Point remains the same, people accept flu deaths and will need to accept some covid deaths, its not going away, zero isnt realistic, getting things to point where it has similar impact as flu is.
But that was because there was a campaign to get it done so hospitals weren't going to be over run with flu cases.

2009 was 50% and it gradually dropped to ~45% by 2017.Unfortunately in 2017 the vaccine was also less efficient so our case numbers and deaths were higher.
The vaccine effectiveness that year was 33% for GP visits and 16% for hospital visits.Fortunately the predominant strains A H3N2 and B -53% and 37% respectively - were at the lower end of virulence.
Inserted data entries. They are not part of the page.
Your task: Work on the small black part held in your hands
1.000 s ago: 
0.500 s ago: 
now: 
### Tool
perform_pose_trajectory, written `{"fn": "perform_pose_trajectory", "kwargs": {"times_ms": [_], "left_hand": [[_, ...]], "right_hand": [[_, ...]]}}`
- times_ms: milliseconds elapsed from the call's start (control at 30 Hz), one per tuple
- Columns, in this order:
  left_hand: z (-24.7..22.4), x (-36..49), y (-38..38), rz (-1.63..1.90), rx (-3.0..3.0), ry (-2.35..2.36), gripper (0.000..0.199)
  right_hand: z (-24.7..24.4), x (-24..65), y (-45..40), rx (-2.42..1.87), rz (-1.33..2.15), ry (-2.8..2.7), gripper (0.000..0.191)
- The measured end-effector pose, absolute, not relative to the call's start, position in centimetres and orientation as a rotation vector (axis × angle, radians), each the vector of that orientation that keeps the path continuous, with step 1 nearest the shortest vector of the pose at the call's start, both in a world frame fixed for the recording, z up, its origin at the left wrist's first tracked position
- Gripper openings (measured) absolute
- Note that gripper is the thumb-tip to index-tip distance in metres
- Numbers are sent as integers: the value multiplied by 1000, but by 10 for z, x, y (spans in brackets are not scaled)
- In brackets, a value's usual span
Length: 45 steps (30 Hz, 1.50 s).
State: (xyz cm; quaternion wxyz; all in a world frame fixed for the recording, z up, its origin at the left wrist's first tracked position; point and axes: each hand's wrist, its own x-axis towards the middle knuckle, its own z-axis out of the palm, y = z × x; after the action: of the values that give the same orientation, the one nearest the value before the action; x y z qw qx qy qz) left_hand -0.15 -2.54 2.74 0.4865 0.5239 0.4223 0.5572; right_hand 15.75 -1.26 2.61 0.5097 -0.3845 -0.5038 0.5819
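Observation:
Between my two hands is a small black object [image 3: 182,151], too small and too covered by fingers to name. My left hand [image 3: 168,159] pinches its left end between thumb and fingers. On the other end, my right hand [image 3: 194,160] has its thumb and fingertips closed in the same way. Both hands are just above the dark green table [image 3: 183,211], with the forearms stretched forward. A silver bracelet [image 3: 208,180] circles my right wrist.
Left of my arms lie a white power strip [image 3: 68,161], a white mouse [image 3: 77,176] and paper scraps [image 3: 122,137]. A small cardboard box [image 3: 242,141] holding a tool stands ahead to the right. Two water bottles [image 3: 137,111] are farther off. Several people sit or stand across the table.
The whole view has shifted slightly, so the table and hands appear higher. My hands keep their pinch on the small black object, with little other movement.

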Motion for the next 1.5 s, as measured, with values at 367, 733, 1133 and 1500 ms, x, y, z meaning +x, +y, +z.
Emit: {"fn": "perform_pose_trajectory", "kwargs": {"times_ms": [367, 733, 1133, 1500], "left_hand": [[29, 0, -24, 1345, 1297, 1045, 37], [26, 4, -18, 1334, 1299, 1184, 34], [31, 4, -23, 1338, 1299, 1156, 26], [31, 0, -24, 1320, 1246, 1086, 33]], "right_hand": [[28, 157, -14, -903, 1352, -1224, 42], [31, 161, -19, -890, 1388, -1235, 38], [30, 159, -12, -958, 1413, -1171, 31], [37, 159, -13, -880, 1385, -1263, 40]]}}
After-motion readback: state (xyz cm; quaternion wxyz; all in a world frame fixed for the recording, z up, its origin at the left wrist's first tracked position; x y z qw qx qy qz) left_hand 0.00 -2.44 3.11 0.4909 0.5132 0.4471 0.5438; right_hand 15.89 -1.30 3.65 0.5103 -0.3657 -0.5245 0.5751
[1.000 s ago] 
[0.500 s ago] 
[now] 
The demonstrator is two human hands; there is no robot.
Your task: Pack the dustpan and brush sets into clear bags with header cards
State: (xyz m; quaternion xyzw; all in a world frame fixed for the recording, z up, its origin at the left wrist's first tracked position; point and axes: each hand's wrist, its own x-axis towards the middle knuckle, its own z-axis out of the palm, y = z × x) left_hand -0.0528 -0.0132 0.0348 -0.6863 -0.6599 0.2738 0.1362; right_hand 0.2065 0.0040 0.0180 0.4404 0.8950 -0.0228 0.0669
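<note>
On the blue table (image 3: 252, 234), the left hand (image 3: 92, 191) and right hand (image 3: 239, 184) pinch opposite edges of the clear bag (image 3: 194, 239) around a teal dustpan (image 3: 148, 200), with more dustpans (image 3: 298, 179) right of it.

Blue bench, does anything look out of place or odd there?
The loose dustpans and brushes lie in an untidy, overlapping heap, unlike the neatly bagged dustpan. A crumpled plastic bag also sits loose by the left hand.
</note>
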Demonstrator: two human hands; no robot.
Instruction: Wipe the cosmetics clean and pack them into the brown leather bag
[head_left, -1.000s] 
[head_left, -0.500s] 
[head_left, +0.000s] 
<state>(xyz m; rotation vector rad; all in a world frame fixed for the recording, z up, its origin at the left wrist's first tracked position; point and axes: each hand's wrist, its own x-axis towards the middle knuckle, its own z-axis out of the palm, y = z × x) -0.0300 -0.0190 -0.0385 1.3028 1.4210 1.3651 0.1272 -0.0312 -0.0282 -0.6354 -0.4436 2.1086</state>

A H3N2 is generally more severe and tends to cause severe illness in the young as well as the elderly.

In 2017 only 40% of workers in health care,aged care and day centres were vaccinated.So mandatory vaccination for aged care workers was introduced.
Only 13% of indigenous adults were vaccinated so more was spent on programs to raise that level.

Rates that year highest in NSW and QLD.I was responsible for a flu ward in QLD that year.Fortunately I was vaccinated hence why i was assigned to that ward but did manage at the tail end to pick up RSV.Obviously out of the hospital setting as no patients in hospital had RSV at the time.